Scènes

Bleu Indigo au Quai Branly : Sao Paulo Underground

9 avril 2011. Un très beau moment de musique, à la fois intelligente et nourrie d’un esprit de fête propre à rendre le spectateur tout sourire.


Avant-dernier concert de la série Jazz Bleu Indigo au Musée du Quai Branly : Paris accueillait le 9 avril 2011 un Sao Paulo Underground visiblement heureux de jouer devant un public mais attentif et passionné, pour une soirée estivale et joyeuse.

Rob Mazurek vit entre Sao Paulo et Chicago. Plus exactement, il a passé huit ans à Sao Paulo, de 2002 à 2010, où il a rencontré les membres de Hurtmold, virulente formation instrumentale plutôt orientée rock, dans la filiation de Tortoise, groupe avec lequel Mazurek a d’ailleurs joué à plusieurs reprises. Les musiciens de la scène chicagoane, qu’ils appartiennent à l’AACM ou à des sphères plus rock, sont tous très liés et passent avec souplesse d’un projet à l’autre. Dans sa ville natale, Mazurek pilote le Chicago Underground, un noyau musical à géométrie variable formé avec Chad Taylor. Chicago Underground Duo lorsque Rob et Chad jouent ensemble, Trio lorsque Jeff Parker les rejoint et Quartet quand Noel Kupersmith tient la contrebasse. Il semblait donc naturel que Mazurek joue avec des Brésiliens fonctionnant dans le même esprit. Sao Paulo Underground était né.

Le concert de cet après-midi, dans le très beau théâtre Claude Lévi-Strauss du musée du Quai Branly, réunissait donc le noyau du Chicago Underground, à savoir Rob Mazurek (cornet, effets électroniques) et Chad Taylor (batterie), ainsi que trois membres de Hurtmold : Maurizio Takara (batterie, ukulélé, informatique musicale), Guilherme Granado (clavier, machines) et Richard Ribeiro (batterie, percussions). La disposition scénique enchante l’oeil avant même que les musiciens entrent en scène : trois batteries, l’une au centre, les deux autres se faisant face de chaque côté du plateau. Au milieu, Rob Mazurek, son cornet et quelques pédales d’effet, et Guilherme Granado avec ses claviers et ses machines.

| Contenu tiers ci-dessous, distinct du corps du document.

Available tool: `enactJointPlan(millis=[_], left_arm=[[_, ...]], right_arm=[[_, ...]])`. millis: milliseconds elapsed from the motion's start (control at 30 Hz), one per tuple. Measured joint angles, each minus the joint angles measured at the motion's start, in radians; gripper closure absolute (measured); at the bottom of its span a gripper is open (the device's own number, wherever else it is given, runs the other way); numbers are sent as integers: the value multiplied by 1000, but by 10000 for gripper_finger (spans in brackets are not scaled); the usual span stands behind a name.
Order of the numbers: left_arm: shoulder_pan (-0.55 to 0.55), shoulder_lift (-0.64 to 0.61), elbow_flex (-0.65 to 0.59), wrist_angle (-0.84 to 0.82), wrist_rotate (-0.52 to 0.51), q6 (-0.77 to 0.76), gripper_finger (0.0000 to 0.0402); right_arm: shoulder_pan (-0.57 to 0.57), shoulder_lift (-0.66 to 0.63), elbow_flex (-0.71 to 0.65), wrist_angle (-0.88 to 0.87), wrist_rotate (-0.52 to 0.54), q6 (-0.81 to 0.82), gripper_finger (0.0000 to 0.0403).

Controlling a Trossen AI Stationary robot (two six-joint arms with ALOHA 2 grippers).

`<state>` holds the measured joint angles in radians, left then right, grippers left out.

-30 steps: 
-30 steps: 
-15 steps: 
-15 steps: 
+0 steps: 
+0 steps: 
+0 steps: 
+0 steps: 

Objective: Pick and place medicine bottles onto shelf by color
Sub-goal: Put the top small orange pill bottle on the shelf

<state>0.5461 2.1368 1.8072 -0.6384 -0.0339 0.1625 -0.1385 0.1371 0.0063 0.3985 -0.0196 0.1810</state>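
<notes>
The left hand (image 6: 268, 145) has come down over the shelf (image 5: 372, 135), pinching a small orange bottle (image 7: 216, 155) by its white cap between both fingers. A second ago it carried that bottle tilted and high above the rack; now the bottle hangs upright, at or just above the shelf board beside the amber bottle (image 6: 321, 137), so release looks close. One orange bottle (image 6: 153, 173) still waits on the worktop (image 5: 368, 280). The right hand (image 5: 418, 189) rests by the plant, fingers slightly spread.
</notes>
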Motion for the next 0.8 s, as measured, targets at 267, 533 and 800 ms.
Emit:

Leur musique est plus qu’un simple mélange entre Chicago Underground et Hurtmold. Elle invente ses propres méthodes, ses circuits d’échange entre les cinq protagonistes, ses modes de déploiement spécifiques, ses manières singulières d’aller puiser à des sources diverses (jazz américain, travail de l’AACM, musiques traditionnelles du Brésil, rock indépendant, compositions électroniques). Les titres sont, pour l’essentiel, de nouvelles compositions.

Dans un premier temps, c’est le cornet de Mazurek qui domine, avec ses rafales de notes saccadées, le tremblé si particulier de son jeu, le son qui avance par salves courtes. Takara l’accompagne sur des motifs répétitifs à l’ukulélé tandis que Ribeiro et Taylor déroulent une rythmique très tenue. Au départ l’allure est plutôt sage, cérébrale, pleine de circonvolutions. Mais très vite, passés les deux premiers titres enchaînés, tout s’emballe. Les batteries se font plus virulentes, le cornet étire ses notes, les claviers vibrionnent et saturent. Le jeu collectif est plus heurté, les syncopes plus marquées ; l’ukulélé, pour un peu, pourrait presque jouer le rôle d’une basse funk. La musique prend son temps pour se déployer et tourbillonner autour de gammes modales et d’une rythmique hypnotique.

Quand Maurizio Takara abandonne l’ukulélé pour la batterie, la messe est dite : le concert ne sera plus que rythmiques endiablées, jeu flamboyant du cornet et sons électroniques étranges, pour culminer dans une batucada galvanisante. Il se prolongera le temps de plusieurs morceaux généreux plus un rappel au final chanté. Un concert joyeux, vif, offert par des musiciens visiblement heureux d’être ensemble sur scène (il faut les voir saluer et remercier le public, faire des petits signes à ceux qui prennent des photos), copieux aussi. Un très beau moment de musique, à la fois intelligente et nourrie d’un esprit de fête propre à rendre le spectateur tout sourire.